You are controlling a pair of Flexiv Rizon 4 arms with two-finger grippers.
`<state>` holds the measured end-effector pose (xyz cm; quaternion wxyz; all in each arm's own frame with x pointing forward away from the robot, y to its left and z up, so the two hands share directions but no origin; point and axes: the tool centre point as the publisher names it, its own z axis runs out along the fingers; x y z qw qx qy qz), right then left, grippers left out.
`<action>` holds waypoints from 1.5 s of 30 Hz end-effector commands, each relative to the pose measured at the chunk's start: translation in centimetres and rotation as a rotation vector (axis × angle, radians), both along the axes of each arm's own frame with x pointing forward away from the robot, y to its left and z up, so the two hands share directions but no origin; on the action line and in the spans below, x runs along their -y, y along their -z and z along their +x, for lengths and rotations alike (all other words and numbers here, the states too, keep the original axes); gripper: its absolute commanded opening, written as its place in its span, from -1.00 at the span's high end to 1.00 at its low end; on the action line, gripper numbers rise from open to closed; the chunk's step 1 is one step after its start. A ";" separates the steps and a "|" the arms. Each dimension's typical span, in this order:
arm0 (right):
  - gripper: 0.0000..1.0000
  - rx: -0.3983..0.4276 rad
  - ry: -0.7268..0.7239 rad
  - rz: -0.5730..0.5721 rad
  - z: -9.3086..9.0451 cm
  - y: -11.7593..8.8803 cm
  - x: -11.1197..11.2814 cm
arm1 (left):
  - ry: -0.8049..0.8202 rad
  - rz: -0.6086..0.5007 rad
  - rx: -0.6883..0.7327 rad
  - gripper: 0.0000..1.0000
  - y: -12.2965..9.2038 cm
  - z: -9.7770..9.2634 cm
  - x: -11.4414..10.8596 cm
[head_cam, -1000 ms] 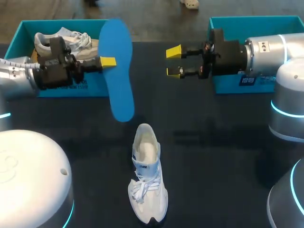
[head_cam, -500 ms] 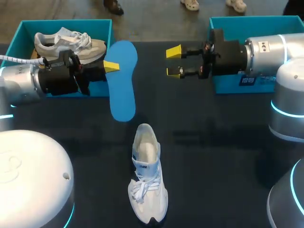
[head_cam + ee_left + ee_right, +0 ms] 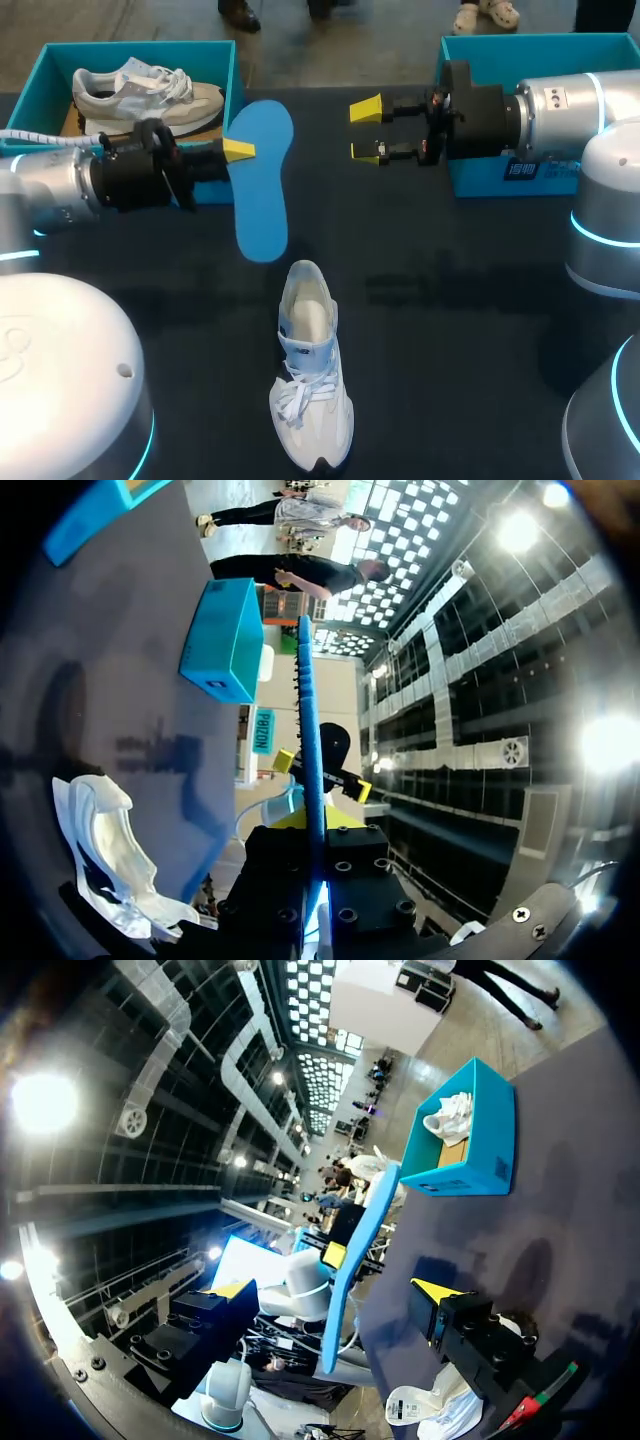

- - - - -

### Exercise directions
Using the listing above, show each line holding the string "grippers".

### Response to this exercise
You are controlling a pair of Flexiv Rizon 4 arms with two-finger grippers.
`<state>` holds the measured end-effector pose (xyz cm; quaternion wxyz; all in each arm's own frame with x pointing forward away from the robot, y to its left and z up, so the two hands share directions but no origin; point and axes: the tool centre point as the publisher names it, its own z axis runs out along the fingers; x y z qw qx qy qz), right then left, grippers left out.

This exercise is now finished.